I’m back with a new recipe … and a few helpful hints for those of you who are new to baking.
July was HOT in VA. Yes, I know it’s hot everywhere … but 95 degrees with 95% humidity each day just makes me close all the blinds, crank down the A/C and hibernate with some good food magazines. I swear, I pulled out 100 recipes in the last month. One of them that caught my eye and motivated me to get back into the kitchen involved using a TORCH! Oh you heard that right … you will need a torch for this recipe. You can purchase one at any kitchen store ($25) or at amazon.com. Honestly, even if this recipe was terrible, I’d find another reason to use that torch! It’s fun!
I have added a new magazine to my grouping this year, Saveur. I was reading the June/July 2012 issue when I came across a 4 ingredient recipe for Creme Brûlée by Gabriella Gershenson’s. I was pretty confident that I couldn’t screw that up! 🙂
Let’s get started with our Mise En Place (putting everything in its place)
- 1 qt heavy cream
- 1 vanilla bean – split in half, (longways and try not to cut through) and scrape out all the tiny black seeds, reserve
- 3/4 c sugar
- 8 egg yolks. (Don’t forget to always use LARGE eggs unless otherwise noted) Extra Large eggs will change the consistency because of the weight of the yolk will be more. (Save your whites for an omelet or to make meringue cookies. And yes, you can FREEZE egg whites in a freezer zip lock bag!)
- *8 c of boiling water for the water bath
- Turbinado Sugar, (raw sugar) for serving
To begin, in a large saucepan, heat the heavy cream, vanilla bean and seeds over medium heat, stir occasionally until it simmers. (Simmer means that it will just begin to boil) Remove from heat once it simmers and let it sit for about 30 minutes. (This step is infusing the cream with the vanilla flavor, don’t rush it.) It’s time to PREHAT your oven to 300. I always use the convection setting as it allows for a more even temperature. You can also start to boil your 8 cups of water for your water bath at this point.
While the cream and vanilla are infusing, I move onto the next step of separating out my 8 yolks into a mixing bowl.
Then I whisk the egg yolks and the 3/4 c sugar together until they lighten in color and are smooth, about a minute. Set Aside.
Once the heavy cream has rested for the 30 minutes, I slowly pour the cream through a metal strainer, (to remove any film and discard the vanilla pod) into the egg and sugar mixture, whisking until smooth. Set Aside.
Have you ever done a water bath before? The technique allows for the crème brûlée to gently bake while retaining moisture. I use a glass 9 x 13 pan as my base. I line the bottom of the pan with one paper towel, so my ramekins won’t slide and then place my unfilled ramekins in the glass pan. (You could use any small oven safe container)
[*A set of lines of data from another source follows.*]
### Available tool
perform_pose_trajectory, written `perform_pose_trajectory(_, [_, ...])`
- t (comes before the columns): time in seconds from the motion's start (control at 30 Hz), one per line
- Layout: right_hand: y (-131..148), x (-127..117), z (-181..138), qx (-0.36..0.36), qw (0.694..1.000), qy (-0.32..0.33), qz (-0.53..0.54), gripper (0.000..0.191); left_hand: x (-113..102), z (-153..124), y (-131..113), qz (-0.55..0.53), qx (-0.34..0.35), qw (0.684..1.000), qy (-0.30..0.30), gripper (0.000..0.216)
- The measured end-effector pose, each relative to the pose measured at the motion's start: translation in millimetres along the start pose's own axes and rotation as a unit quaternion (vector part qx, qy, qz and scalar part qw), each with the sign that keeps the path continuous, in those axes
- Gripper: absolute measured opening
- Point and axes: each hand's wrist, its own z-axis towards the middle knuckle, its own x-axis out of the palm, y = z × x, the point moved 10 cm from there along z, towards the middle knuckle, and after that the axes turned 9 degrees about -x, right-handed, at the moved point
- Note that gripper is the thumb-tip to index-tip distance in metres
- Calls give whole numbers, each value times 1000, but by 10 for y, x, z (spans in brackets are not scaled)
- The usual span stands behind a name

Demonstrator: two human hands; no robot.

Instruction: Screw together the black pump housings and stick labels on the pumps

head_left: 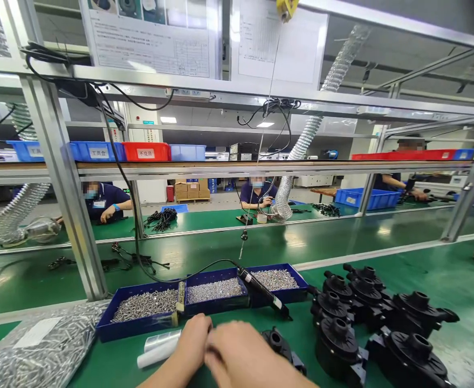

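Note:
Both hands meet at the front edge of the bench. My left hand (195, 335) is closed, fingers curled away from view, with a white roll (159, 350) and a clear roll (156, 340) just beside its wrist. My right hand (240, 350) is curled against it, thumb and fingers drawn in; whatever lies between them is hidden. Partly behind my right hand stands a black round housing (276, 340). Above the hands are blue bins of small screws (145, 305) and small metal parts (214, 291), with a black electric screwdriver (263, 291) resting across the bins.
Several black housings (337, 334) stand at the right. A clear bag of metal screws (59, 350) lies at the left. A metal post (64, 188) rises behind it, and a cable (117, 156) hangs down to the screwdriver. Co-workers (256, 191) sit across the green bench.

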Motion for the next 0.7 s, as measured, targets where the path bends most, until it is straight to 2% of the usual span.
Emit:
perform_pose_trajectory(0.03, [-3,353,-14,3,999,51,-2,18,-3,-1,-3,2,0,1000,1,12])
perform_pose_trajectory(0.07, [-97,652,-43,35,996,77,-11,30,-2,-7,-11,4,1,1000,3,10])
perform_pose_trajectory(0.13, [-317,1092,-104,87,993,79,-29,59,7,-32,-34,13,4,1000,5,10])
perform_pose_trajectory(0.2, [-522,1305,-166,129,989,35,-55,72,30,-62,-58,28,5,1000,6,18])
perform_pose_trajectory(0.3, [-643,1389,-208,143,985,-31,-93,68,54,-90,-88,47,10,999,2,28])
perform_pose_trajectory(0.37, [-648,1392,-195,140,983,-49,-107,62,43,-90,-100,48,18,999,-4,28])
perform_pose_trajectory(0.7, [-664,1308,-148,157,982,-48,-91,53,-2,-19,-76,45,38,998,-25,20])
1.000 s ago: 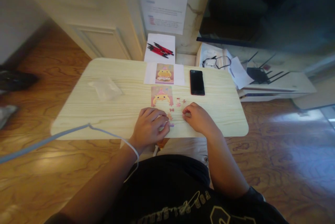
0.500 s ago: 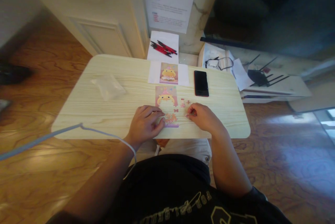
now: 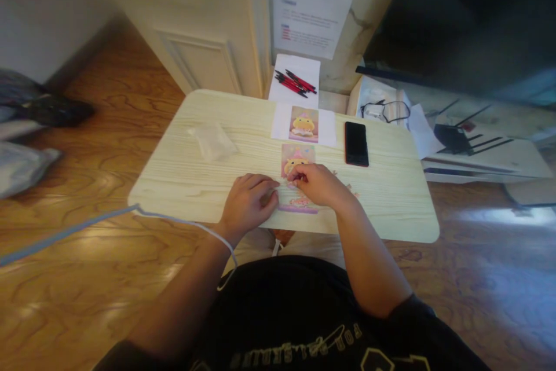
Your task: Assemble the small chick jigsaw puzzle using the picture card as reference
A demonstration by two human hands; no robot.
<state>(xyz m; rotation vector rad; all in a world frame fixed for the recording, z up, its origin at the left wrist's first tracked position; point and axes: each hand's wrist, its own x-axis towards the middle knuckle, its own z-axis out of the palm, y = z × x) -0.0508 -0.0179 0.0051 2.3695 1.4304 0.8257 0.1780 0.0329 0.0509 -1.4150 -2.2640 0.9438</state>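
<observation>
Floor bags: plastic bags (image 3: 24, 168) on the wood floor, well off the tabletop's (image 3: 174, 186) left edge.
Cord: grey-white cord (image 3: 87, 229) comes in from the left, passes the near-left corner, ends at the left wrist.
Clear bag: flat translucent bag (image 3: 212, 140), left half of the tabletop, nearer the far edge than the near one.
Left hand: left hand (image 3: 252, 200) near the near edge, fingers bent, thumb and index parted. No grip visible. Fingertips right at the puzzle's left side.
Pens: red-and-black pens (image 3: 296, 83) piled on a white sheet (image 3: 282, 64), just beyond the far edge.
Puzzle: between the hands, right of the tabletop's middle. Upper section (image 3: 297, 154) shows a yellow figure with pink hat; lower strip (image 3: 299, 209) lies close to the near edge. Middle partly covered by a hand.
Picture card: matching yellow figure (image 3: 304, 124) on white paper (image 3: 327, 128), at the far edge.
Right hand: right hand (image 3: 292, 177) over the puzzle's middle, thumb and index nearly together. Can't tell if a piece is between them.
Loose pieces: a few small pieces (image 3: 349, 187) beside the right wrist, partly hidden.
Phone: black phone (image 3: 356, 144), screen dark, toward the far-right corner.
</observation>
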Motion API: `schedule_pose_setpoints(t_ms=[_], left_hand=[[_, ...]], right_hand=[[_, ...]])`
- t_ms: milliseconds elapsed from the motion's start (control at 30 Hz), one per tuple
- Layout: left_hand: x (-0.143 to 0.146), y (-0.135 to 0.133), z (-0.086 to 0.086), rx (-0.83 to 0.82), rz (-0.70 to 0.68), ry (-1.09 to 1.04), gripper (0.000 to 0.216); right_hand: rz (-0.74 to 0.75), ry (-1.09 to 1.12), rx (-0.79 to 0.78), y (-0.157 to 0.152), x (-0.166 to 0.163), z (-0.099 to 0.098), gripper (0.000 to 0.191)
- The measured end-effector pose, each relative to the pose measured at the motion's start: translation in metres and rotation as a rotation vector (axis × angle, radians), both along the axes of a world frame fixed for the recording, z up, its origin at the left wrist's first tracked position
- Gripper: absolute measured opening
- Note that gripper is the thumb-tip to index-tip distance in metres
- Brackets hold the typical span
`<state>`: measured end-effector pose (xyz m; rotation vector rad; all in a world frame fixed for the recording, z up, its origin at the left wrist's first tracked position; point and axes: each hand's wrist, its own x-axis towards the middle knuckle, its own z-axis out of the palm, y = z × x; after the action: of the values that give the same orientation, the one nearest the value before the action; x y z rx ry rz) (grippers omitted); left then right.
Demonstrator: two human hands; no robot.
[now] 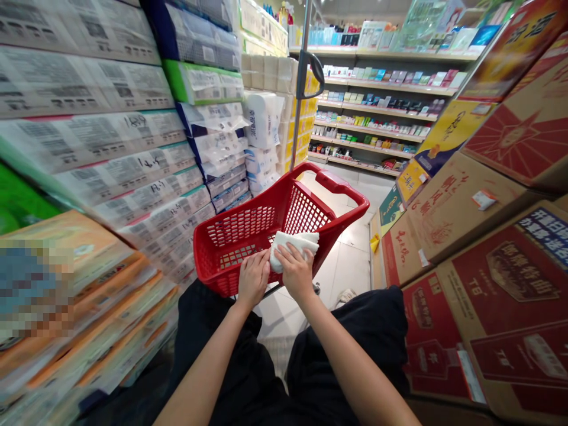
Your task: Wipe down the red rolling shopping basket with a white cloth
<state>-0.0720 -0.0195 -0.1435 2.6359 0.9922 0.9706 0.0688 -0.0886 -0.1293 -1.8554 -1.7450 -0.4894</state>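
A red plastic shopping basket [248, 228] on wheels stands tilted in the aisle in front of me. My right hand [296, 273] presses a folded white cloth [295, 244] against the basket's near rim, fingers curled over it. My left hand [252, 277] grips the same rim beside the cloth, fingers closed. My legs in black trousers show below my arms.
Stacked packs of tissue paper [133, 171] wall the left side. Cardboard boxes [483, 248] with red print are piled on the right. A metal pole with a handle [306, 77] rises behind the basket. Shelves of small goods [377, 112] cross the aisle's far end.
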Motion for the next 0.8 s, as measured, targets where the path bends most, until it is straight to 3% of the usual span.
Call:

I fill them 3/4 full with the mixture. Then I slowly add enough boiling water to reach the halfway point of the ramekins.
Then FIRE up the torch and go back and forth over the top of the crème brûlée. You will slowly start to see the sugar caramelize! If you are pulling your crème brûlée out of the freezer, let it defrost in the fridge for about 4 hours.
Let’s be honest … cream, sugar, egg yolks – this one is going to chunk up your mid section! I did try to use whole milk to lower the calories …it flopped. I have seen other low fat recipes that use corn starch. You could try that or just SHARE a small portion of this one!
Bake on, then go outside and run around your neighborhood, do 50 squats, 60 dead lifts and then JUST maybe … you may have burned off half the calories!